Wolverines' McGary limited by back issues
Michigan big man Mitch McGary is dealing with an unspecified lower back condition that is limiting him in practice.
ANN ARBOR, Mich. -- The season opener is six weeks away, and Michigan already has an injury concern.
Mitch McGary, who was so instrumental in the Wolverines' Final Four run last season, is dealing with an unspecified lower back condition that is limiting him in practice. Coach John Beilein said Friday that McGary is day to day.
"It's been day to day pretty much all fall," Beilein said. "I'm very hopeful that it's gone before too long."
McGary's stock took off during the NCAA tournament, when he emerged as a force inside to help the Wolverines to their first Final Four since 1993. Michigan lost to Louisville in the national title game.

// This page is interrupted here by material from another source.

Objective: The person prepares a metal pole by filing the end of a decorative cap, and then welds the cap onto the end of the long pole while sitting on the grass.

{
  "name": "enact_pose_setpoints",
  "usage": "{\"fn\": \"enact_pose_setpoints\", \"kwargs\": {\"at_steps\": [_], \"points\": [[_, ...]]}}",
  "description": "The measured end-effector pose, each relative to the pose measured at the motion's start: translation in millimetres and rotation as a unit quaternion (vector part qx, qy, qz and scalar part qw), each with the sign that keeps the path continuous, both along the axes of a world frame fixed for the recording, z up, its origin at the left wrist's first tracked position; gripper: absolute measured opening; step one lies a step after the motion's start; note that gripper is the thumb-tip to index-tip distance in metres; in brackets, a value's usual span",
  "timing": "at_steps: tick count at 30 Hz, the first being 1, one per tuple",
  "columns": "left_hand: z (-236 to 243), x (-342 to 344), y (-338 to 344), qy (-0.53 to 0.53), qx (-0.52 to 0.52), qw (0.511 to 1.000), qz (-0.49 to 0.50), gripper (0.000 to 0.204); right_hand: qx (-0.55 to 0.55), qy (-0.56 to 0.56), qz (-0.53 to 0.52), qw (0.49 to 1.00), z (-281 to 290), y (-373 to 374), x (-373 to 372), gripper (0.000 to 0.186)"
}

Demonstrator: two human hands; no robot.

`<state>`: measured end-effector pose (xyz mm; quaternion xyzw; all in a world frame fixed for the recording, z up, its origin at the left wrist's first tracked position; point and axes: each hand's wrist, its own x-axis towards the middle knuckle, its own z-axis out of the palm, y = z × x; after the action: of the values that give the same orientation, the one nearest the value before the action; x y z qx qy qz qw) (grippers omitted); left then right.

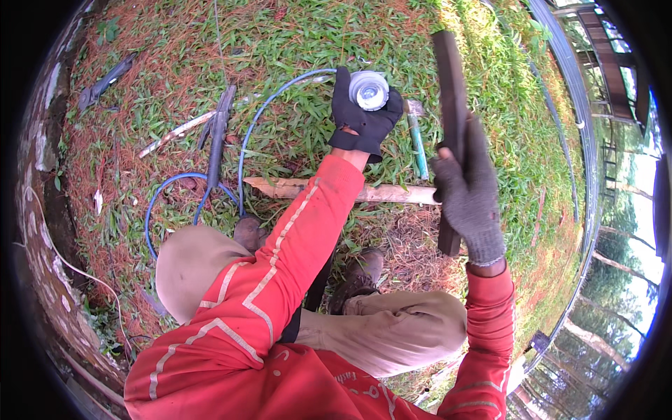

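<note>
My left hand (364, 122), in a black glove, is closed round a round whitish-silver object (369, 91) with ring-shaped edges; I cannot make out its exact kind. A thin blue cable (255, 119) runs up to this hand from the left, its end hidden there. My right hand (470, 185), in a dark grey knit glove, grips a long flat dark bar (450, 77), held nearly upright in the picture. Between the two hands, a hammer (418, 143) with a teal handle lies on the grass. A pointed wooden stake (392, 193) lies nearer to me, behind my left forearm.
To the left, a black long-handled tool (219, 136) lies by a loop of the blue cable. Farther left are a dark folded object (108, 80) and a thin stick (175, 134). A mossy log or wall (42, 161) borders the left; dark pipes (591, 161) run along the right.
</note>
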<state>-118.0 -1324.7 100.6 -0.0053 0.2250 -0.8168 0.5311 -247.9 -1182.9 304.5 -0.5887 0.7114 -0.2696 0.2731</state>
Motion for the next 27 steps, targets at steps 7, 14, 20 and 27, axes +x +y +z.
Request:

The 6-foot-10 McGary averaged only 7.5 points per game last season, but in the NCAA tournament he averaged 14.3 points and 10.7 rebounds. He considered a jump to the NBA but decided to return to Michigan for his sophomore year.
McGary was on the court at Friday's practice but did not participate fully. If he's limited for any extended period of time, other members of Michigan's frontcourt will have to pick up the slack. Jordan Morgan and Jon Horford, both of whom have had injury problems of their own in the past, are hoping for a healthy season this time around -- and McGary's issues aren't causing much of a distraction at this point.
"I think we will be able to just focus every day on getting better and kind of letting that situation take care of itself," Morgan said. "You've always got to have somebody ready to step up."
Michigan is hoping for a big season from McGary after losing two standout guards to the NBA. National player of the year Trey Burke and Tim Hardaway Jr. will be tough to replace, although forward Glenn Robinson III decided to stay in school along with McGary.
Freshman Derrick Walton Jr. should compete right away for playing time at point guard along with Final Four sensation Spike Albrecht. A lot is also expected from incoming freshman Zak Irvin, who was named Indiana's Mr. Basketball.
Of course, that raises the question of how quickly Walton -- or any freshman -- can learn Michigan's system.
"I trust them all -- just make sure we're on the same page," Beilein said. "This young man, in everything I've seen so far, has the ability to pick up things pretty quickly."
The Wolverines would love a repeat of Burke's transition -- he became a star almost immediately after arriving at Michigan. He had to play right away in 2011 after point guard Darius Morris left early for the NBA.
After winning a share of the Big Ten title in 2012 and going to the Final Four last season, Michigan has brought a bit of basketball glamour back to Ann Arbor -- and that's been noticeable for the players.
"With basketball in the Final Four -- it's kind of hard to miss tall people like us," Horford said. "We go places and people recognize us more and people come up to us more."
But McGary's injury serves as a bit of a wakeup call. Nothing will be handed to the Wolverines, especially in a Big Ten that seemed to wear Michigan down at times last season.
Beilein's modest, no-nonsense approach seems particularly appropriate now. Michigan has enough talent to make another run at the Final Four, but a lot of things will have to go right. The coach said he barely noticed all the extra hoopla around the program after last season's success.
"I don't look for a lot of those things. I probably should enjoy it a little bit more," Beilein said. "I do know the recognition of our program and what we're trying to accomplish is 100 percent, 200 percent, 300 percent more than it was when we first got here."